I returned a month or so later with my friend Ada who volunteered her car which was better suited to transport Yolanda to the venue in Hollywood where we sang. She was wearing the easy on and easy off pull-on pants and a loose nondescript shirt. But around her face was the beautiful purple silk shawl that Ada had previously brought to her. She brought with her the faux fur coverlet I had given her to dress up a way too thin bedspread, and wrapped it around her like a jacket. The orderlies scooped Yolanda from her chair into the backseat with ease and then folded her chair and put it in the trunk. Though Ada and I tried to maneuver her safely from the car into her wheelchair, it was apparent we needed help. Two strong men came to our assistance, and soon enough Yolanda was inside. Everyone cheered her entrance, and then again when she signed up for open mic.
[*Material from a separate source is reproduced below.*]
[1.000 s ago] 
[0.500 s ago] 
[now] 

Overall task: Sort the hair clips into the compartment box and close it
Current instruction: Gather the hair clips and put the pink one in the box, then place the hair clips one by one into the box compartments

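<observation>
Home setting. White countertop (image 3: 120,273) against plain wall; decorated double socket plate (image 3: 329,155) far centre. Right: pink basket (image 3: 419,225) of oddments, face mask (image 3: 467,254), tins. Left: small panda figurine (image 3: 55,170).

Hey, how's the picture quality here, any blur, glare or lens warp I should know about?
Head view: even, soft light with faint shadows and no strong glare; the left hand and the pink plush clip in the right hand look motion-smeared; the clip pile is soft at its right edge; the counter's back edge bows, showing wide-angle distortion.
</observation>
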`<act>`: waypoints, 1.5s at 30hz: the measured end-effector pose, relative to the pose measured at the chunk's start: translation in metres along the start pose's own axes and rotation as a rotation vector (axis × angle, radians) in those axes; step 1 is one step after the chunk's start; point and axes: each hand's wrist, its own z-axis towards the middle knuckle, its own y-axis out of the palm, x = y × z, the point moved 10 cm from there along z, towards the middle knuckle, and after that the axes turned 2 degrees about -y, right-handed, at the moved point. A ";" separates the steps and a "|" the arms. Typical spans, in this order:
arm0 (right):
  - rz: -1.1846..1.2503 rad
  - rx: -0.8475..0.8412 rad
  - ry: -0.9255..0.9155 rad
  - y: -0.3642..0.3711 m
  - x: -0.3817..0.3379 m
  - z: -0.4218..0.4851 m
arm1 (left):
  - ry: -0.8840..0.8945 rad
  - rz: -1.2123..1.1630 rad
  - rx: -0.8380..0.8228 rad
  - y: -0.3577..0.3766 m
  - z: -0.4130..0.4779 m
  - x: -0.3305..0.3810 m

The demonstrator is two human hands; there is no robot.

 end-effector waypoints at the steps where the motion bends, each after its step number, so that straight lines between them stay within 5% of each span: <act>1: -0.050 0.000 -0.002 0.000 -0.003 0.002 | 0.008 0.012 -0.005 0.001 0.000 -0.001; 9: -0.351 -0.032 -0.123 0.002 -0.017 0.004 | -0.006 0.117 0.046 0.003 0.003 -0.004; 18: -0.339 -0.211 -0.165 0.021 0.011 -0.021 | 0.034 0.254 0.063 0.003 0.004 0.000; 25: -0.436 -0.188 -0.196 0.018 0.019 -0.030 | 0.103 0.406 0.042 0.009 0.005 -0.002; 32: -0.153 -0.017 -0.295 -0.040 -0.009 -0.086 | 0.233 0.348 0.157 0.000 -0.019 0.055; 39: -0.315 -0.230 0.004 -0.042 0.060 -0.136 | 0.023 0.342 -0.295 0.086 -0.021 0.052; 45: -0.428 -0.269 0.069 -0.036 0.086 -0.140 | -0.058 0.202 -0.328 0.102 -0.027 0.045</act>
She sang with heart and soul, but saved "Somewhere Over The Rainbow" for another time. People applauded and she seemed content to have had a "real dinner" out with friends and the opportunity to sing again. It had been so very long. But now she was tired and wanted to go "home." Through trial and tribulation we got her back to her care facility, and she was ready to sleep and dream another dream beyond the rainbow.
"When all the world is a hopeless jumble," Yolanda will see to it that heaven opens up a magic lane right into our hearts. Sometimes our earthly restraints are defined by being wheelchair bound, and sometimes our brains get stuck between two stations trying to figure out the world of telling each other what we mean. Sometimes a bluebird needs a nudge. Maybe this is yours and maybe mine too. Let's try to help each other take that elusive step beyond the rainbow. Maybe we just need to get off our ass and click our shoes. Damn. Sometimes I hate when I'm right.